§ DATA SECTION:

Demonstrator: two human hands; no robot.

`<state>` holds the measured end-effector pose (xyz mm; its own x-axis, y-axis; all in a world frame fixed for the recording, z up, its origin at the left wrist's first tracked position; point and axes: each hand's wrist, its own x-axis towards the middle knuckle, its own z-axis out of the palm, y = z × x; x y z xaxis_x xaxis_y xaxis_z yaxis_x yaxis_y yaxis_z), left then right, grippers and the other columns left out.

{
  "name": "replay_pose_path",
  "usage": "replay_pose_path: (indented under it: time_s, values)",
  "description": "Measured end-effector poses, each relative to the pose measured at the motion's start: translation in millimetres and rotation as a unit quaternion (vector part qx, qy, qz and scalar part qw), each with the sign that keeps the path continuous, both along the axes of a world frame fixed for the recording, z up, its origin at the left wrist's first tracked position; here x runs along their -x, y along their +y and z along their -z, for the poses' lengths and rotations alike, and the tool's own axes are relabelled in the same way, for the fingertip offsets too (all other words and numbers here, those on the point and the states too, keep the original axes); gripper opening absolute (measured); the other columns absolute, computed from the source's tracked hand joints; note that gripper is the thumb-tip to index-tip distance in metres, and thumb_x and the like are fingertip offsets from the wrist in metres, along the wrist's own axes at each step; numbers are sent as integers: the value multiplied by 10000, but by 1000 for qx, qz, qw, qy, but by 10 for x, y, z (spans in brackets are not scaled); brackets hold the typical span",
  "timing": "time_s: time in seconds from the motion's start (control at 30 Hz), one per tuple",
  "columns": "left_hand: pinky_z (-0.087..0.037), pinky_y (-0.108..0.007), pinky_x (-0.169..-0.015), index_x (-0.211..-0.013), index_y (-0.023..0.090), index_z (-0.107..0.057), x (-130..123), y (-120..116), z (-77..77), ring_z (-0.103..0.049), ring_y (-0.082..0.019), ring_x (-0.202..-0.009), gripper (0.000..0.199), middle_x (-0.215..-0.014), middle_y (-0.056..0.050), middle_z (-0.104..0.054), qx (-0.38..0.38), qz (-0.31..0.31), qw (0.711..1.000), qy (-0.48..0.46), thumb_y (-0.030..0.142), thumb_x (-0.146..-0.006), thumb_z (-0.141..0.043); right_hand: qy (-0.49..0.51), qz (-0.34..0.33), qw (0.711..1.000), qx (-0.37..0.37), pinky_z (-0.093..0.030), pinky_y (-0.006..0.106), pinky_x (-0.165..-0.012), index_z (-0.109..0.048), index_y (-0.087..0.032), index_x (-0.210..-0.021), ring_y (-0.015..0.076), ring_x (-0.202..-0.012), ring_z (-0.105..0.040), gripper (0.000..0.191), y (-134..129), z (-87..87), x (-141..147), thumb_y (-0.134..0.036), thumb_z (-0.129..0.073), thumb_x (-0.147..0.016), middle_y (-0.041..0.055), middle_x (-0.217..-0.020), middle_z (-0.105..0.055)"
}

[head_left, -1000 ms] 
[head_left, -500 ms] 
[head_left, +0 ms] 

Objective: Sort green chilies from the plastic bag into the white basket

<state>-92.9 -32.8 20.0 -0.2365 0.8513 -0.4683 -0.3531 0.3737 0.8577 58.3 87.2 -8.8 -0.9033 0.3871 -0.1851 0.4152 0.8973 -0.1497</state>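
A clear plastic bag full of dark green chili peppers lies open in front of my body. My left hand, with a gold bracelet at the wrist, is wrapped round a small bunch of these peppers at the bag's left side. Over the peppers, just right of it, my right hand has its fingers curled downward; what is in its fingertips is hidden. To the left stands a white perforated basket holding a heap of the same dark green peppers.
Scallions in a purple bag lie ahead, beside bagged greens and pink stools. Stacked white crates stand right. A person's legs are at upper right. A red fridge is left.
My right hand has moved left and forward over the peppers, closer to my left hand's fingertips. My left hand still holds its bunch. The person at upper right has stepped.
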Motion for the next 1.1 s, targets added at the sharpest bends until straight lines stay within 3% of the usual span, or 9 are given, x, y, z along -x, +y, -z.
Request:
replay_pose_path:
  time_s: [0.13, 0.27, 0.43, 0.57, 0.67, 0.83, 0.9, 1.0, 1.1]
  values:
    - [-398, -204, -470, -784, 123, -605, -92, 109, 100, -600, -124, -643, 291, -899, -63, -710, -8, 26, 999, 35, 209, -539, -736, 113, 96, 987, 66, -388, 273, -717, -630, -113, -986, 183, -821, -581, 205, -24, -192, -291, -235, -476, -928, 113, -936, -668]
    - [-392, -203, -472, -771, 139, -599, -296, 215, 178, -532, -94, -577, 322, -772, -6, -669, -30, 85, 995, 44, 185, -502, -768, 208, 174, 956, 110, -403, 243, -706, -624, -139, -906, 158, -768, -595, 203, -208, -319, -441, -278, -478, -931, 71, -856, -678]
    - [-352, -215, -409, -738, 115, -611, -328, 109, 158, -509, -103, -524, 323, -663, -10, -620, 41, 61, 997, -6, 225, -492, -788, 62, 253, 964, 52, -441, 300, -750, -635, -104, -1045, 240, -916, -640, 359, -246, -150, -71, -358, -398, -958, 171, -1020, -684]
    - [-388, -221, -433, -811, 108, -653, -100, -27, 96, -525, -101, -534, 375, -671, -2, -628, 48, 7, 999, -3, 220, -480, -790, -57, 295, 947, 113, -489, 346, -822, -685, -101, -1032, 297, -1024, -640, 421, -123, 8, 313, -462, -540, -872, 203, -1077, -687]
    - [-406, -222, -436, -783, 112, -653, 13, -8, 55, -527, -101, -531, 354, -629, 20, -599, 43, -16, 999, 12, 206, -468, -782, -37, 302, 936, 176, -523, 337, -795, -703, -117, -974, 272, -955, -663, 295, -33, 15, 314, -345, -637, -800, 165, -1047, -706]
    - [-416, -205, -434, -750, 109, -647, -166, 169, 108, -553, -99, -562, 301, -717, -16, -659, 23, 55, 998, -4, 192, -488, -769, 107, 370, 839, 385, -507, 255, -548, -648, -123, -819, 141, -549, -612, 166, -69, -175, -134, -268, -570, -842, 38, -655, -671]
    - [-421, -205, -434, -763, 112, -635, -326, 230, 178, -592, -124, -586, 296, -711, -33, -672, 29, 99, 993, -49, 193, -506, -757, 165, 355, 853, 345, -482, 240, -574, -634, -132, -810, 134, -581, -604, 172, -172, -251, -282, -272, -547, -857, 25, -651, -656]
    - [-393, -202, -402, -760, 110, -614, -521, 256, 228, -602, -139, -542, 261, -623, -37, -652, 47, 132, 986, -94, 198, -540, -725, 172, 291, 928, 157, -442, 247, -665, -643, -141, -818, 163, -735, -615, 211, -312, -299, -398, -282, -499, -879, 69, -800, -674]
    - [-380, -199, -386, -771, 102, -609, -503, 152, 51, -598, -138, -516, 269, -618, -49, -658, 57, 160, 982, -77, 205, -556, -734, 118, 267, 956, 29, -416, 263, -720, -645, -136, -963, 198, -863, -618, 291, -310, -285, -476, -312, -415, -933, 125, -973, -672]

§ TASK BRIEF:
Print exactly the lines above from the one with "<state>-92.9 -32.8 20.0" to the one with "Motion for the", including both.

§ ANSWER BOX:
<state>-92.9 -32.8 20.0 -0.2365 0.8513 -0.4683 -0.3531 0.3737 0.8577 58.3 87.2 -8.8 -0.9033 0.3871 -0.1851 0.4152 0.8973 -0.1497</state>
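A clear plastic bag full of dark green chili peppers lies open in front of my body. My left hand, with a gold bracelet at the wrist, is wrapped round a small bunch of these peppers at the bag's left side. Over the peppers, just right of it, my right hand has its fingers curled downward; what is in its fingertips is hidden. To the left stands a white perforated basket holding a heap of the same dark green peppers.
Scallions in a purple bag lie ahead, beside bagged greens and pink stools. Stacked white crates stand right. A person's legs are at upper right. A red fridge is left.
My right hand has moved left and forward over the peppers, closer to my left hand's fingertips. My left hand still holds its bunch. The person at upper right has stepped.
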Motion for the next 1.1 s, targets added at the sharpest bends until straight lines stay within 3% of the usual span, or 9 are given, x, y, z along -x, +y, -z.

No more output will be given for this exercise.